Foi revigorante ouvir Mark Davidson, da Wine Australia, enfatizar que “esta não é uma competição, trata-se de provar os melhores exemplares regionais da Austrália”. No passado, estas provas comparativas pareciam ser menos sobre celebrar os pontos únicos e diferenciadores da Austrália do que comparar os vinhos australianos com os clássicos do Velho Mundo, para atestar se estariam à altura. A mudança radical é bem-vinda. Todas as seis nações trouxeram algo novo em termos de aroma, sabor, acidez e perfil de tanino do Cabernet Sauvignon - e os consumidores gostaram. Além disso, colocar dois Cabernet de cada região australiana serviu para destacar as diferenças entre regiões. À medida que os produtores australianos se familiarizaram com as suas vinhas, notei uma maior diversidade de estilos dentro de cada região, incluindo mais vinhas ou vinhos de parcela única. Por exemplo, o Wynn's de Coonawarra - o farol da região - fez vários Cabernet Sauvignon ‘single vineyard’ desde 2001.

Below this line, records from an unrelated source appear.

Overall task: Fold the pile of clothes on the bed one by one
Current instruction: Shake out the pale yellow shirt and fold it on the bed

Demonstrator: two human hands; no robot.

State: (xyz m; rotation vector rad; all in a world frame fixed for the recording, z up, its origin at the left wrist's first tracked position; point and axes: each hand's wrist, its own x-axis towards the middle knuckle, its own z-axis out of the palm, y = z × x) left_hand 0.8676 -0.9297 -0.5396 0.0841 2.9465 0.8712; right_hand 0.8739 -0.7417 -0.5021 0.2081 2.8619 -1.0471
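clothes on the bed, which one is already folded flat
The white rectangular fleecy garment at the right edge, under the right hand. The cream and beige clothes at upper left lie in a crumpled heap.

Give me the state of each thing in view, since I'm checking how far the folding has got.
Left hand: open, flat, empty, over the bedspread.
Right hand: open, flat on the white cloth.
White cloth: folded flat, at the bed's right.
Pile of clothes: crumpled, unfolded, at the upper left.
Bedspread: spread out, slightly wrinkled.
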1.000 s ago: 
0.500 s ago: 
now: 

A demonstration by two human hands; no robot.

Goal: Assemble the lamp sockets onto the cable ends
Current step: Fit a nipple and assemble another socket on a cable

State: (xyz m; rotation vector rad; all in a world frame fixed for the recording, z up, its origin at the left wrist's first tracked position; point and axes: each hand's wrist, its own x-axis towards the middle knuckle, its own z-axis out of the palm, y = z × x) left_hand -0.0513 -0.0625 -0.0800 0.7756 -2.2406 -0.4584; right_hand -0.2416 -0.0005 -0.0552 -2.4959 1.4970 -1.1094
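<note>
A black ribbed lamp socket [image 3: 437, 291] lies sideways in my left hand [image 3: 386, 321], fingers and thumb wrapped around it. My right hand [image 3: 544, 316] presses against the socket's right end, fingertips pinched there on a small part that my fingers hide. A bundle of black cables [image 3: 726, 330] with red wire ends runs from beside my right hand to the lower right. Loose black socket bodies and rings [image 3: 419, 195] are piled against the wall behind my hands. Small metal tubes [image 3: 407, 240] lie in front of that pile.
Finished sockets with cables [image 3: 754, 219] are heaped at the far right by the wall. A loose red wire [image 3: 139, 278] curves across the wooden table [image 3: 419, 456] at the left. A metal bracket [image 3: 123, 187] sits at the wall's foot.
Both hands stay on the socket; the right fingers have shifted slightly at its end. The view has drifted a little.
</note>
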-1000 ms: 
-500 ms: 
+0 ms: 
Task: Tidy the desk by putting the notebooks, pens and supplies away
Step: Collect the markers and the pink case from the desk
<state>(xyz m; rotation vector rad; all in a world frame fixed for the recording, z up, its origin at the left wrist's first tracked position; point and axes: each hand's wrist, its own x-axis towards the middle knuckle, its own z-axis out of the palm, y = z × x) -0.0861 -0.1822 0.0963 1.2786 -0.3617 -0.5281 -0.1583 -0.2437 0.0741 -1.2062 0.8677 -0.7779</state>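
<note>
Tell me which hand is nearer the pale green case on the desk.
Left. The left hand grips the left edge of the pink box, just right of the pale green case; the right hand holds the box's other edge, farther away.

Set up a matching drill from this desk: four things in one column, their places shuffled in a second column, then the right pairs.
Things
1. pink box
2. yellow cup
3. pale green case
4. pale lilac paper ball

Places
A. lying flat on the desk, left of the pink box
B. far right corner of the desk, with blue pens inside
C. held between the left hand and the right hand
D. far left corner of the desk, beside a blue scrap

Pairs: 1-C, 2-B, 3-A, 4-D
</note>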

A reforçar este caminho tomado pela Austrália sob o leme ‘Made our Way’, dois Cabernet Sauvignon australianos estiveram o ano passado entre os três primeiros vinhos australianos a serem lançados no La Place de Bordeaux. Evidentemente, há um apetite pelos excelentes Cabernet Sauvignon que não de Bordéus. A presença do Wynns John Riddoch Cabernet Sauvignon 2016 e do Cloudburst Cabernet Sauvignon 2017 de Margaret River na prestigiante plataforma de vinhos de qualidade da região francesa fez brilhar as credenciais de classe mundial do Cabernet Sauvignon australiano.


Enquanto escrevo, estou a meio caminho da prova de vinhos portugueses no Decanter World Wine Awards. Com mais de 250 uvas autóctones, Portugal foge à comparação direta com vinhos de outros países. Ainda assim, os produtores não estão imunes a seguir orientações estilísticas de outras regiões portuguesas, especialmente quando têm variedades em comum. Este ano, eu e o meu júri estamos entusiasmados por ver menos entradas de tintos “aspirantes a Douro” provenientes do Dão. Quando avaliei os vinhos portugueses pela primeira vez, há mais de 10 anos, reparei que, sendo ricos em tudo (fruta, extração da madeira e álcool), poderia ser difícil distinguir estas duas regiões do norte. Porém, esta crise de identidade portuguesa está a chegar ao fim.